Como o grande Brasil de 1982, o mágico Barcelona também é alheio ao fracasso. Foi anulado inteligentemente pelo forte esquema de defesa montado por Roberto Di Matteo. Os ousados também falham. Na tentativa de pôr o time à frente, Guardiola viu o Barça levar o contra-ataque. São coisas específicas do futebol. Nornalmente, o castigo é fruto dá má sorte e da pouca inspiração dos craques. Já que fiz analogia com a Copa da Espanha há quase 30 anos, Zico, Falcão e Sócrates também não superaram Dino Zoffi e Paolo Rossi, autor de três gols que nos tiraram da competição.

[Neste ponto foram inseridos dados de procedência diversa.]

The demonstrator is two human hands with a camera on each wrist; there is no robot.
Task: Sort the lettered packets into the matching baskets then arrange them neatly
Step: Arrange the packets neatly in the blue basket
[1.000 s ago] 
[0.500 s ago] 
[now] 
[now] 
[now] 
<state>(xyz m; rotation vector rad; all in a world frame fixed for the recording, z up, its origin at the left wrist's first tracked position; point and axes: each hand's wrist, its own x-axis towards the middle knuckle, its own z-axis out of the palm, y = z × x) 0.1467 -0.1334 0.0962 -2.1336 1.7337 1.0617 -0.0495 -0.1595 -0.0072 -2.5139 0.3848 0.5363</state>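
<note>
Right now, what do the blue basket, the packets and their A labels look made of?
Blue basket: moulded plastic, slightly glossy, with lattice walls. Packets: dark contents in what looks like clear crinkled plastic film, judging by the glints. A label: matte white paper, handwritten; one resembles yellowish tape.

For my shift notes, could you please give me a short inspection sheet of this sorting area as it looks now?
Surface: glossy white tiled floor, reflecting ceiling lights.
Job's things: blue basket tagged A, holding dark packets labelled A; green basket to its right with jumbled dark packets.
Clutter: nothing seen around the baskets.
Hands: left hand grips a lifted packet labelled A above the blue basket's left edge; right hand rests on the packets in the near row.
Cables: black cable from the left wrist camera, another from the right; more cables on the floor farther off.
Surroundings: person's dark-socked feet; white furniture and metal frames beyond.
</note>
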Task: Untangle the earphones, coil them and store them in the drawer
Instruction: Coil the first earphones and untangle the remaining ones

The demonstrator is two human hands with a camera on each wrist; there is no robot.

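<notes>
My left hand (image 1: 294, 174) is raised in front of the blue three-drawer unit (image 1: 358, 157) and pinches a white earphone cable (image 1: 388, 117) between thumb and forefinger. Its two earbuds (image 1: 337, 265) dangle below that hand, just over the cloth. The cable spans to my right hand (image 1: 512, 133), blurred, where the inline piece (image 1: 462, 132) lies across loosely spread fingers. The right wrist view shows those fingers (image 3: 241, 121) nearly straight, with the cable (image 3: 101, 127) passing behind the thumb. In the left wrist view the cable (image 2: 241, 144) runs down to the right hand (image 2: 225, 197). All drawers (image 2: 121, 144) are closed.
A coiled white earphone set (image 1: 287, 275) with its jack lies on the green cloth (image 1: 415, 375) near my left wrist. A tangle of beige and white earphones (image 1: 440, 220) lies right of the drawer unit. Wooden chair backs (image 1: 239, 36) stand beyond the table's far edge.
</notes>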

Não foi uma zebra, porque o Chelsea é uma das grandes forças do planeta e se preparou muito para chegar ao feito. Messi não brilhou. Iniesta e Xavi pouco fizeram para transformar a noite em uma festa azul-grená. Guardiola não percebeu a fragilidade ofensiva dos donos da casa e os quase 100 mil torcedores foram embora decepcionados. Nem sempre o melhor vence. Por isso, o futebol é o mais admirado dos esportes, porque é passível de surpresas.

O Chelsea de Ramires, que marcou um golaço por cobertura, disputará a final com o vencedor de Real Madrid e Bayern de Munique. Mas o brasileiro, assim como o capitão Terry (expulso) e Ivanovic e Raul Meireles, que também cumprem suspensão automática, desfalcará os Blues na decisão eno Allianz Arena.